Others remain sceptical. Comparative genomicist Lior Pachter at the University of California, Berkeley, has studied how the high-throughput sequencing machines that Cheung's team used to sequence RNA make systematic errors when sequencing DNA and RNA. He says that some of Cheung's mismatches occur at sites that are prone to systematic RNA sequencing errors, but others do not.

And in a post on the blog 'genomes unzipped' on 20 May, Joe Pickrell, a graduate student working with human geneticist Jonathan Pritchard at the University of Chicago, Illinois, described another potential source of error. Pickrell said that multiple regions of similar DNA in the human genome can make it difficult to trace the origin of a short stretch of RNA to a specific DNA sequence, creating the illusion of DNA–RNA differences. "If the authors are accidentally attributing RNA from two different regions of the genome to the same DNA region, they could falsely infer RNA editing," Pickrell said. "I think many of their results could be the result of errors in identifying the correct genomic origin of their sequencing reads."

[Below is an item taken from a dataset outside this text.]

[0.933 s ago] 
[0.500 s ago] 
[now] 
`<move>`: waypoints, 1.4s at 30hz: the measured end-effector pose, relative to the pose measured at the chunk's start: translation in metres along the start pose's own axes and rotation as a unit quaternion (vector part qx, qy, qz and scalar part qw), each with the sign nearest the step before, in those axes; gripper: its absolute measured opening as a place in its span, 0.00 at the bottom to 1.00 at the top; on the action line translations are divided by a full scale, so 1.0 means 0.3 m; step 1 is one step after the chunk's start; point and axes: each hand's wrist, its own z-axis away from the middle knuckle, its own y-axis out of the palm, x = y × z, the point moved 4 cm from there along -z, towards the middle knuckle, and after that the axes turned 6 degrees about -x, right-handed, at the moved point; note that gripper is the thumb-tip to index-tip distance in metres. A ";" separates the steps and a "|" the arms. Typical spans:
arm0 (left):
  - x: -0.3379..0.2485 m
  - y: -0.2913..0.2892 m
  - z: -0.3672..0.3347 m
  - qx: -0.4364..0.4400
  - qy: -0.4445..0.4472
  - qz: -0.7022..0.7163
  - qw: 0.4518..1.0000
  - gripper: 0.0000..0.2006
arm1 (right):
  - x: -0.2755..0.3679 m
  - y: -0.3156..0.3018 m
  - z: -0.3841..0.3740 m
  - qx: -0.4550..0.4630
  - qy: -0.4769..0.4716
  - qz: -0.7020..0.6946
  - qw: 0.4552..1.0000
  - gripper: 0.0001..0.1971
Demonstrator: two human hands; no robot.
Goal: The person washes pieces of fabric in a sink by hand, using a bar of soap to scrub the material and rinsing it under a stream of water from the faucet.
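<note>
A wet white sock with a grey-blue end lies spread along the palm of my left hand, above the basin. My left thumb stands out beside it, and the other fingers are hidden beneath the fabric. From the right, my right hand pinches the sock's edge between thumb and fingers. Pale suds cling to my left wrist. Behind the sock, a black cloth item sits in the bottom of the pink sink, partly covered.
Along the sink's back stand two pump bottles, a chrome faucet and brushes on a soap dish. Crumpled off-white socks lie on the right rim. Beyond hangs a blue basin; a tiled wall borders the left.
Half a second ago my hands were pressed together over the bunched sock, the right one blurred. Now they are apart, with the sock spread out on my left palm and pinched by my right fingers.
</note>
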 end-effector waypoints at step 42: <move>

Other researchers are combing through their own data and waiting to see the results of follow-up work that will determine whether the concerns raised by Pachter, Pickrell and others are valid. Meanwhile, Chueng says, "we are glad to see that our colleagues are already using our data".

If confirmed, Cheung's work has important implications for biology and for the way that researchers study genomics. Chris Gunter, director of research affairs at the HudsonAlpha Institute for Biotechnology in Huntsville, Alabama, says that RNA editing might have implications for the genetic origins of disease, if it turns out that the control of how much editing occurs is inherited.

"This could make our jobs as geneticists more problematic and more interesting," she says.